New York City is on track to end the year with the lowest number of homicides in half a century—with 414 recorded as of this past weekend—but the overall crime rate is expected to be higher for the first time in a generation.

As of Sunday, there were 94 fewer homicides this year, compared with the same period last year, marking an 18.5% drop, according to data released Tuesday by the New York Police Department. During all of 2011, there were 515 murders, a 20.6% decline since Mayor Michael Bloomberg took office in January 2002.

Prior to 2002, the city hadn’t recorded fewer than 600 homicides in decades. In 2009, the city recorded 471 homicides, the lowest number in any year since comparable records were kept beginning in 1963.

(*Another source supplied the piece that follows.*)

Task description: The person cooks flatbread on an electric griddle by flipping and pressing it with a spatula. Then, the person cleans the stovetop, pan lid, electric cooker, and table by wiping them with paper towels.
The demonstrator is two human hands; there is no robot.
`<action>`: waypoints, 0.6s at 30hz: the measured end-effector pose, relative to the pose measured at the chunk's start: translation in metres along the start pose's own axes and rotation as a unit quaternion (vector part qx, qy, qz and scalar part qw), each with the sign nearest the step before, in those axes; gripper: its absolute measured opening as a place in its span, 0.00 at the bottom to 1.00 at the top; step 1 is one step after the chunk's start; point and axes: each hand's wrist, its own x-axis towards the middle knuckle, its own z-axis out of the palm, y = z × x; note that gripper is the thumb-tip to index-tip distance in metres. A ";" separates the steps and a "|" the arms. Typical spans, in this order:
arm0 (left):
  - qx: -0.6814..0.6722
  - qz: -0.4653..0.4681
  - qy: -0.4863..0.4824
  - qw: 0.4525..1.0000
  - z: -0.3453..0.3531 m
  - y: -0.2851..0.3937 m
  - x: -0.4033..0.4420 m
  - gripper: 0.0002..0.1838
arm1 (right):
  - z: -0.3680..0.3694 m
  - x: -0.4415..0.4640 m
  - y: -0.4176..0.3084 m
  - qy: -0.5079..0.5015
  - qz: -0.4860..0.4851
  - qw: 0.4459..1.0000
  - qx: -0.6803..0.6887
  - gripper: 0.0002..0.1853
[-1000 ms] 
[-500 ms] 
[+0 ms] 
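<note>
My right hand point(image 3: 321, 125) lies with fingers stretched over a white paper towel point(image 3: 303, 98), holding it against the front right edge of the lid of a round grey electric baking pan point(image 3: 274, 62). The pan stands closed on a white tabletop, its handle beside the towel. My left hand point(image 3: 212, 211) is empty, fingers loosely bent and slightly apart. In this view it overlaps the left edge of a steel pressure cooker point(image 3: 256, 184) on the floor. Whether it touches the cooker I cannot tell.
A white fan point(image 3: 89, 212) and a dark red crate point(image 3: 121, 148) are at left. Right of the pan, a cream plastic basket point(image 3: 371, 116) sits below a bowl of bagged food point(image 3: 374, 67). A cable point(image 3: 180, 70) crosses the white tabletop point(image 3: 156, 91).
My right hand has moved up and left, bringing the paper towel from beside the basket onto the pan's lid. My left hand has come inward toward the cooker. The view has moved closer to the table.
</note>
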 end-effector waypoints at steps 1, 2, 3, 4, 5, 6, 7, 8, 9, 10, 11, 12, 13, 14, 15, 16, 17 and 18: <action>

Overall crime in the five boroughs is up 3% so far this year, driven by the thefts of Apple products, Paul Browne, the department’s top spokesman, confirmed. If Apple thefts had remained the same, “we would be experiencing a slight decline in crime citywide,” Mr. Browne said.

Apple has become the forbidden and irresistible fruit.

Crime declines during periods of economic downturn. I suspect that in boom times some poor people feel resentful and feel they have the right to grab their share of the wealth, but if everyone is going downhill, there is less motive for envy and resentment.